TASK TO COMPLETE: Your answer should be the full listing, copied word for word.

INFORMATION SUPPLIED:
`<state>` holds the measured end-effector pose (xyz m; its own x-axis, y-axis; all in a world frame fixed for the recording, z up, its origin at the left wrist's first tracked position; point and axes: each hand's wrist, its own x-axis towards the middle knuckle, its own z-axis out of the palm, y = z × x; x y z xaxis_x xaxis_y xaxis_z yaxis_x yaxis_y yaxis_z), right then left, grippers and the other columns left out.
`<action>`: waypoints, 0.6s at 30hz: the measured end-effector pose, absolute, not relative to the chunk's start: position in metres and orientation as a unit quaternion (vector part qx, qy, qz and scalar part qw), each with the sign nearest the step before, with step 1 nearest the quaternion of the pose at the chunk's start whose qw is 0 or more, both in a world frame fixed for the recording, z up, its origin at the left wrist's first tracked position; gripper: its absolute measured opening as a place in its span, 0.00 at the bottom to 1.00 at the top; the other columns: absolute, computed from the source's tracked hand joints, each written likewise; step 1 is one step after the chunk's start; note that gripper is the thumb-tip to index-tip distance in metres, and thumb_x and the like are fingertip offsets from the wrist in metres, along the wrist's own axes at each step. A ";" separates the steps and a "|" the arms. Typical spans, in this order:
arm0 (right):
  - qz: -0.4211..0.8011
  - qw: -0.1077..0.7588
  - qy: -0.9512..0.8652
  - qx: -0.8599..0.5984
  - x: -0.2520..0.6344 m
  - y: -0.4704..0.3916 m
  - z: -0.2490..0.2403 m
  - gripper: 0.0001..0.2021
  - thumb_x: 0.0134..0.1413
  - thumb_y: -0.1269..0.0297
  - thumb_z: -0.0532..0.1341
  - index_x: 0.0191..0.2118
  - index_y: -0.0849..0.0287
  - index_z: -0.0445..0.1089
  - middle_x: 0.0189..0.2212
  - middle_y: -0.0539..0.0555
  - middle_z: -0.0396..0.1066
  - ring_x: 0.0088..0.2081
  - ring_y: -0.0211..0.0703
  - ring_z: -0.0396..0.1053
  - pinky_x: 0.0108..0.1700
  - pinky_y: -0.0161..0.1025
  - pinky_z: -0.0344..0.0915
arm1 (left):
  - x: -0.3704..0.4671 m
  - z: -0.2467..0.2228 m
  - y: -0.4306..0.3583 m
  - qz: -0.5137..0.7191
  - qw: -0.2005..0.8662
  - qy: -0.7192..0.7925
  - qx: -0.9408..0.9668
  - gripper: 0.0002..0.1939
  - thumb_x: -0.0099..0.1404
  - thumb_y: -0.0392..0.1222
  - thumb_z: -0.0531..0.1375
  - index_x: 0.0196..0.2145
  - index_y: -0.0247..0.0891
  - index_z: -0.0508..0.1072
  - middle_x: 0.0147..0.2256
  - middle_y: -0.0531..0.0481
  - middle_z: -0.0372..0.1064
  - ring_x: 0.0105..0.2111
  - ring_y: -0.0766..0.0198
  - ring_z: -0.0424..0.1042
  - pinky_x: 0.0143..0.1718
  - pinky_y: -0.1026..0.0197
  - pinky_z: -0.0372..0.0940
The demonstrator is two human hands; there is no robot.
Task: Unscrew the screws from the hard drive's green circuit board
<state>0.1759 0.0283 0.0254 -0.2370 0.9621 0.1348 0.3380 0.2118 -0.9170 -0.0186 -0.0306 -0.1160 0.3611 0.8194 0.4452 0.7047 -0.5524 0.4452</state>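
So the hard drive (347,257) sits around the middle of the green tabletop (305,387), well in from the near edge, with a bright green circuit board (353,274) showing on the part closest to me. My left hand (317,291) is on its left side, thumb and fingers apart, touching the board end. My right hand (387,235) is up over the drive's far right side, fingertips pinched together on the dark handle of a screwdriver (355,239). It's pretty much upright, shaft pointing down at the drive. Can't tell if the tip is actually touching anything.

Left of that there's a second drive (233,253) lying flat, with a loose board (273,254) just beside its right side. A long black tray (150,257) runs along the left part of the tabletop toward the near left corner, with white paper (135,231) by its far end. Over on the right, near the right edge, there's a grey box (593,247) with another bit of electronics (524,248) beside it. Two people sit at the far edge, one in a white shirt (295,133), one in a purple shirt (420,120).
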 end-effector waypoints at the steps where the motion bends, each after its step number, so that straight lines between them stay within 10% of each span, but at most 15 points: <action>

TASK ANSWER:
`<state>` holds the measured end-effector pose (xyz m; its own x-axis, y-axis; all in a world frame fixed for the recording, z up, its origin at the left wrist's first tracked position; point and axes: each hand's wrist, its own x-axis towards the middle knuckle, its own z-axis out of the palm, y = z × x; x y z xaxis_x xaxis_y xaxis_z yaxis_x yaxis_y yaxis_z), right then left, grippers and the other columns left out.
`<action>`: waypoints, 0.6s at 30hz: the measured end-effector pose, absolute, not relative to the chunk's start: position in metres and orientation as a unit quaternion (vector part qx, qy, qz and scalar part qw), each with the sign nearest the step before, with step 1 nearest the quaternion of the pose at the chunk's start whose qw is 0 or more, both in a world frame fixed for the recording, z up, its origin at the left wrist's first tracked position; gripper: its absolute measured opening as a place in its span, 0.00 at the bottom to 1.00 at the top; the other columns: absolute, computed from the source's tracked hand joints, each written likewise; step 1 is one step after the chunk's start; note that gripper is the thumb-tip to index-tip distance in metres, and thumb_x and the like are fingertip offsets from the wrist in metres, along the wrist's own axes at each step. A ";" separates the steps and a "|" the arms. Typical spans, in this order:
arm0 (right):
  - qz: -0.4211..0.8011
  - qw: -0.1077..0.7588
  - qy: -0.9512..0.8652
  - qx: -0.8599..0.5984
  - x: -0.2520..0.6344 m
  - y: -0.4704..0.3916 m
  - z: -0.2490..0.2403 m
  - gripper: 0.0001..0.2021
  - thumb_x: 0.0134..0.1413
  - thumb_y: -0.1269..0.0297
  - thumb_z: -0.0532..0.1341
  - index_x: 0.0191..0.2118
  - index_y: -0.0849..0.0287
  - index_z: -0.0445..0.1089
  - middle_x: 0.0189..0.2212
  - middle_y: -0.0539..0.0555
  - middle_z: -0.0396..0.1066
  - ring_x: 0.0088..0.2081
  - ring_y: -0.0211..0.0703
  - ring_z: -0.0396..0.1053
  - pinky_x: 0.0108..0.1700
  - pinky_y: -0.0161..0.1025
  - pinky_z: -0.0344..0.0915
arm1 (left):
  - x: -0.3704..0.4671 m
  - z: -0.2467..0.2228 m
  - y: -0.4306..0.3583 m
  - qz: -0.5137..0.7191
  - qw: -0.2005..0.8662
  - qy: -0.7192..0.7925
  - qx: -0.9408..0.9668
  - gripper: 0.0002..0.1939
  - thumb_x: -0.0099..0.1404
  - thumb_y: -0.0392..0.1222
  - thumb_z: -0.0531..0.1375
  - index_x: 0.0196..0.2145
  - index_y: -0.0247..0.0891
  - index_z: -0.0508..0.1072
  - middle_x: 0.0147..0.2256
  - middle_y: -0.0531..0.0481
  - middle_z: -0.0372..0.1064
  - ring_x: 0.0105..0.2111
  - ring_y: -0.0766..0.0198
  - ring_z: -0.0424..0.1042
  - pinky_x: 0.0143..0.1718
  - pinky_y: -0.1026..0.0197
  - pinky_z: -0.0372..0.0940
The demonstrator is two human hands; there is no robot.
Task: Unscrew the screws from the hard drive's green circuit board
<state>0.1759 0.0283 0.0254 -0.2370 0.9621 0.1348 0.3380 0.2118 -0.9170 -0.0186 -0.0306 -0.1160 0.3611 0.8194 0.4452 0.7047 -0.5524 0.4452</state>
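So the hard drive (347,257) sits around the middle of the green tabletop (305,387), well in from the near edge, with a bright green circuit board (353,274) showing on the part closest to me. My left hand (317,291) is on its left side, thumb and fingers apart, touching the board end. My right hand (387,235) is up over the drive's far right side, fingertips pinched together on the dark handle of a screwdriver (355,239). It's pretty much upright, shaft pointing down at the drive. Can't tell if the tip is actually touching anything.

Left of that there's a second drive (233,253) lying flat, with a loose board (273,254) just beside its right side. A long black tray (150,257) runs along the left part of the tabletop toward the near left corner, with white paper (135,231) by its far end. Over on the right, near the right edge, there's a grey box (593,247) with another bit of electronics (524,248) beside it. Two people sit at the far edge, one in a white shirt (295,133), one in a purple shirt (420,120).
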 end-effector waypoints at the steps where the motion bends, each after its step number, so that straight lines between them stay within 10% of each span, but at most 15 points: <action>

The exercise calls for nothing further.